Kelly kam im September in Österreich an und brannte darauf, sich nach einem enttäuschenden Sommer mit dem Gewinn des Regenbogentrikots zu rehabilitieren. Mit Gesäßproblemen hatte er die Vuelta a España als Spitzenreiter aufgeben müssen, und dann bedeutete ein scheinbar harmloser Sturz in der ersten Woche der Tour de France für ihn das Aus. Obendrein hatte sich 1987 zum Jahr von Stephen Roche entwickelt. Nachdem er schon den Giro d’Italia im Juni gewonnen hatte, fuhr Roche am letzten Julisonntag im Gelben Trikot nach Paris und gewann als erster Ire die Tour. In einem trostlosen Fernsehstudio in Brüssel schaute Kelly mit dem Arm in der Schlinge zu und versuchte, seine aufwallenden Gefühle in den Griff zu bekommen. „Wenn du Roche gewinnen siehst, sagst du dir: Shit, wenn der gewinnen kann, hätte ich es auch gewinnen können“, erzählt Kelly. „Es geht dir in dem Moment so vieles durch den Kopf, gerade zum Schluss, am letzten Tag.“

Die Rivalität zwischen Kelly und Roche war eine weitgehend unausgesprochene.
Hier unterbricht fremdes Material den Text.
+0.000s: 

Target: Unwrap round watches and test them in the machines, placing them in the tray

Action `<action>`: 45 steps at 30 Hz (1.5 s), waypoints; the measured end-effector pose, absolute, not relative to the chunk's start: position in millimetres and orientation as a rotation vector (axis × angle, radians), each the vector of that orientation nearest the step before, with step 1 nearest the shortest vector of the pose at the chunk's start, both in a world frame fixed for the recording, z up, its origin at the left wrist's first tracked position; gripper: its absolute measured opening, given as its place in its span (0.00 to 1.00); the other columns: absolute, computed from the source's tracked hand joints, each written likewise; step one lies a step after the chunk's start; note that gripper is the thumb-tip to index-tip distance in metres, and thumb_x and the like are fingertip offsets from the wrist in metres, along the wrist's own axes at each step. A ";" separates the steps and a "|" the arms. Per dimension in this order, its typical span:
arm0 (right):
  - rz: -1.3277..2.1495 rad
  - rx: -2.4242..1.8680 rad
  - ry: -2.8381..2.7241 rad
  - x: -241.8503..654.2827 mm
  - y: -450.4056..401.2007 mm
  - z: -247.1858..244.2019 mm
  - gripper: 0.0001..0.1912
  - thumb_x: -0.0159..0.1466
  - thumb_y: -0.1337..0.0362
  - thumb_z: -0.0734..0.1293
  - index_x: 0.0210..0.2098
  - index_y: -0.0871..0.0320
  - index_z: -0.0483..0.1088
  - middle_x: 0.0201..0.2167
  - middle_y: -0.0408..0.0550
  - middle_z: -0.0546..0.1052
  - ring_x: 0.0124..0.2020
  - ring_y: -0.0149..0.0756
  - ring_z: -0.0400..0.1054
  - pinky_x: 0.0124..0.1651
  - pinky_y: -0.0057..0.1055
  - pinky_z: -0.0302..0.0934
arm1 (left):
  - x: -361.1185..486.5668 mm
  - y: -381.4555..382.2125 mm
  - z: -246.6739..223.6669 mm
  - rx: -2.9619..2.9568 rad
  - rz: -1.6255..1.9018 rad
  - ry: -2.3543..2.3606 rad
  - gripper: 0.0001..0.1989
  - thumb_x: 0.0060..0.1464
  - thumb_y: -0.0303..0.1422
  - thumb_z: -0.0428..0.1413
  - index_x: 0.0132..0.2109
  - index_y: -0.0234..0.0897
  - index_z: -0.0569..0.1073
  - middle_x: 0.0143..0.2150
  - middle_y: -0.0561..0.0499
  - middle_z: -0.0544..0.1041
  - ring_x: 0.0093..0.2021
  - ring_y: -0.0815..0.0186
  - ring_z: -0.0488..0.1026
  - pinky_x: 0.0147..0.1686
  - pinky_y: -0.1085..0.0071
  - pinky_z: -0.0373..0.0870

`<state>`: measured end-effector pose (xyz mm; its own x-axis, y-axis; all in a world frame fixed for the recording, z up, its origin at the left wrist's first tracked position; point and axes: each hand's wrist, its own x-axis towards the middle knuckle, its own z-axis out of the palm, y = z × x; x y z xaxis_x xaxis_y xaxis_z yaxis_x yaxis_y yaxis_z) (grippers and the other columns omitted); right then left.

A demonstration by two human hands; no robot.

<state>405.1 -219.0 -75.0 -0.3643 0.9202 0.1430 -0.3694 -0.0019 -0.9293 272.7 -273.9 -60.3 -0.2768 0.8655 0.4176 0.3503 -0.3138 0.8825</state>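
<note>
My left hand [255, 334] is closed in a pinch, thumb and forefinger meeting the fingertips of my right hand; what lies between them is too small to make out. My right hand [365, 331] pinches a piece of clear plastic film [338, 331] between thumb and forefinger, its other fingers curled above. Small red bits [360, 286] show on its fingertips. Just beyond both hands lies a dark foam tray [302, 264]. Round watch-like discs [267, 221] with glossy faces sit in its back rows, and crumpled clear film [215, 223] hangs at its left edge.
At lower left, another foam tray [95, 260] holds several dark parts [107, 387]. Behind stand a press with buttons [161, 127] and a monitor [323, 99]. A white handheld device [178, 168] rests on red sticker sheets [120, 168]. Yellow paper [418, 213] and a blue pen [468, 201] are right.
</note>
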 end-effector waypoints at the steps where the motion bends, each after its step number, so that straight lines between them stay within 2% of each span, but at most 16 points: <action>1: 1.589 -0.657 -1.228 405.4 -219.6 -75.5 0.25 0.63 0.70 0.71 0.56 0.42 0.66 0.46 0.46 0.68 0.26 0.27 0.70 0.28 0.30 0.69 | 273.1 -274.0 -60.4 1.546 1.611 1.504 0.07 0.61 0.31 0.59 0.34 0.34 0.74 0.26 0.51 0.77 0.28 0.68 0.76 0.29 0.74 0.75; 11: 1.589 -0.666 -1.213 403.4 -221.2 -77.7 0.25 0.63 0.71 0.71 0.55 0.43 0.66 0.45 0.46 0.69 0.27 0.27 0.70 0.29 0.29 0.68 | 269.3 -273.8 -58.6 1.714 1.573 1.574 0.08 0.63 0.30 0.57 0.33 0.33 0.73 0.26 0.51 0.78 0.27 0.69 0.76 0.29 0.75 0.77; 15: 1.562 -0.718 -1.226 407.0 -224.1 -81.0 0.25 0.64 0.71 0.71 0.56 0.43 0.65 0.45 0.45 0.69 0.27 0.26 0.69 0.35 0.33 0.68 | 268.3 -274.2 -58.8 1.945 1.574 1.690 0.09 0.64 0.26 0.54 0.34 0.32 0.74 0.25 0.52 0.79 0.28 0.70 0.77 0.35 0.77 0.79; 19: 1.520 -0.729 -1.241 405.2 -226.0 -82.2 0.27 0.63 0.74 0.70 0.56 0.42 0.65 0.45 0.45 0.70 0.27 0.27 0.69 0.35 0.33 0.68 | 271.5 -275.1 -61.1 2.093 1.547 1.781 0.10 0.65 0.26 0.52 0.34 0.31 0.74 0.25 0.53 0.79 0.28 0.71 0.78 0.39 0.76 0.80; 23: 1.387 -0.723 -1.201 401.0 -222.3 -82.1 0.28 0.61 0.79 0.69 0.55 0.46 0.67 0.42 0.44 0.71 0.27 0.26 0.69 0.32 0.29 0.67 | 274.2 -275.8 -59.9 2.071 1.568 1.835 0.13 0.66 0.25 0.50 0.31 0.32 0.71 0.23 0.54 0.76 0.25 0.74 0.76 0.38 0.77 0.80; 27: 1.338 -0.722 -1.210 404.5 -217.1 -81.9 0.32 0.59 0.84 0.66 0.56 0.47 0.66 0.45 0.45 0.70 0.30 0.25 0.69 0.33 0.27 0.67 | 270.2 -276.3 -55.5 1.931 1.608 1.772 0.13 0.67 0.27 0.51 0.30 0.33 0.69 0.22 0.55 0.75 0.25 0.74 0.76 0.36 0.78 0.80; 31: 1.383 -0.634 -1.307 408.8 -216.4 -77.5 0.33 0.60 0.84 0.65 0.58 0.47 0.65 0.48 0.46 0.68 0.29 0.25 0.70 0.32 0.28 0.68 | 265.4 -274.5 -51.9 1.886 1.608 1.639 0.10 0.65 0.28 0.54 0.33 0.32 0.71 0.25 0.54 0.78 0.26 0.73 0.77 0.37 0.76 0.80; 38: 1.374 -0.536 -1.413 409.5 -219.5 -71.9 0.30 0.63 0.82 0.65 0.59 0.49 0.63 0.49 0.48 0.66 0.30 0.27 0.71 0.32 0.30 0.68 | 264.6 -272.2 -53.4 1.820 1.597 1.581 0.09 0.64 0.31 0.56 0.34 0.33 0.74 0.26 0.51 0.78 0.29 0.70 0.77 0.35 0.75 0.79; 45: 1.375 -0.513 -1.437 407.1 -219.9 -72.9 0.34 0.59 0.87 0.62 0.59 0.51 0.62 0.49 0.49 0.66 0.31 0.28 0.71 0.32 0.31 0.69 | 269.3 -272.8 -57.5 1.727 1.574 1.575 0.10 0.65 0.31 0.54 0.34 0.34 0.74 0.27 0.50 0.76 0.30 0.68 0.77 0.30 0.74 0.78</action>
Als Roche, ein redseliger Stadtjunge und drei Jahre jünger als Kelly, 1981 Profi wurde und prompt Paris–Nizza gewann, fand der Ältere lobende Worte für die ausgezeichnete Debütsaison und das Potenzial des Neulings. Am Jahresende aber ließ Kelly seine Beine sprechen und überrundete Roche beim Handicap-Rennen des Carrick Wheelers Club vor Weihnachten. In der folgenden Saison gewann Kelly Paris–Nizza, wurde damit das Etikett als „reiner Sprinter“ los und nahm die Gesamtwertung der Tour in Angriff. Oder wie Roche sagt: „Dieser Typ aus Dublin tauchte auf und gewann Etappenrennen, also sagte er sich: Mensch, ich muss mich ranhalten, sonst läuft mir Roche den Rang ab.“ In den 1980ern trieben Kelly und Roche sich gegenseitig auf größere Höhen. Der für beide Seiten fruchtbare Wettbewerb war intensiver, als sie seinerzeit zugeben wollten, aber weitgehend ohne Feindschaft. Immerhin agierten sie de facto als Kartell, wenn sie mit Organisator Pat McQuaid das Startgeld für ihre Teilnahme am jungen Nissan Classic vor heimischem Publikum verhandelten. Sobald die Fahne unten war, ging die Rivalität wieder los. „Ich wollte Roche schlagen“, sagt Kelly über seinen Nissan-Sieg 1985, und dann grinst er. „Alles andere wäre eine glatte Lüge.“

Im Frühjahr 1987 wurde die Konkurrenz zwischen Kelly und Roche auf der Straße so heftig, dass sie kurz ihre Beziehung abseits der Straße zu zerstören drohte. Roche, der einen großen Sieg abliefern musste, um seinen Vertrag bei Carrera zu rechtfertigen, führte bei Paris–Nizza bis zum letzten Tag, doch als er am Col de Vence einen Plattfuß hatte, kannte Kelly nichts und ließ sein Kas-Team Tempo machen. Sehr zum Verdruss von Roche sicherte sich Kelly an dem Nachmittag seinen sechsten Titel. Es dauerte, bis die Spannung nachließ. „Du konntest es spüren, wenn wir miteinander redeten“, sagt Kelly. „Es hat ein paar Wochen angehalten.“ Aber im September, als Kelly und Roche Erster und Zweiter der Weltrangliste waren, hatte die Animosität nachgelassen. Roche, scheinbar gesättigt von seinem Grand-Tour-Double, kam in Österreich an und versicherte, dass er in den Diensten von Kelly fahren würde, der neben Titelverteidiger Moreno Argentin aus Italien der Favorit für die Weltmeisterschaft war. Roches Pflichten als Domestique de luxe umfassten sogar, am Nachmittag vor dem Rennen den Lockvogel zu spielen. Während er für ein Gefolge von Journalisten in der Hotellobby Hof hielt und die Geschichte seines Giro-Tour-Doubles immer wieder erzählte, hielt Kelly einen Mittagsschlaf.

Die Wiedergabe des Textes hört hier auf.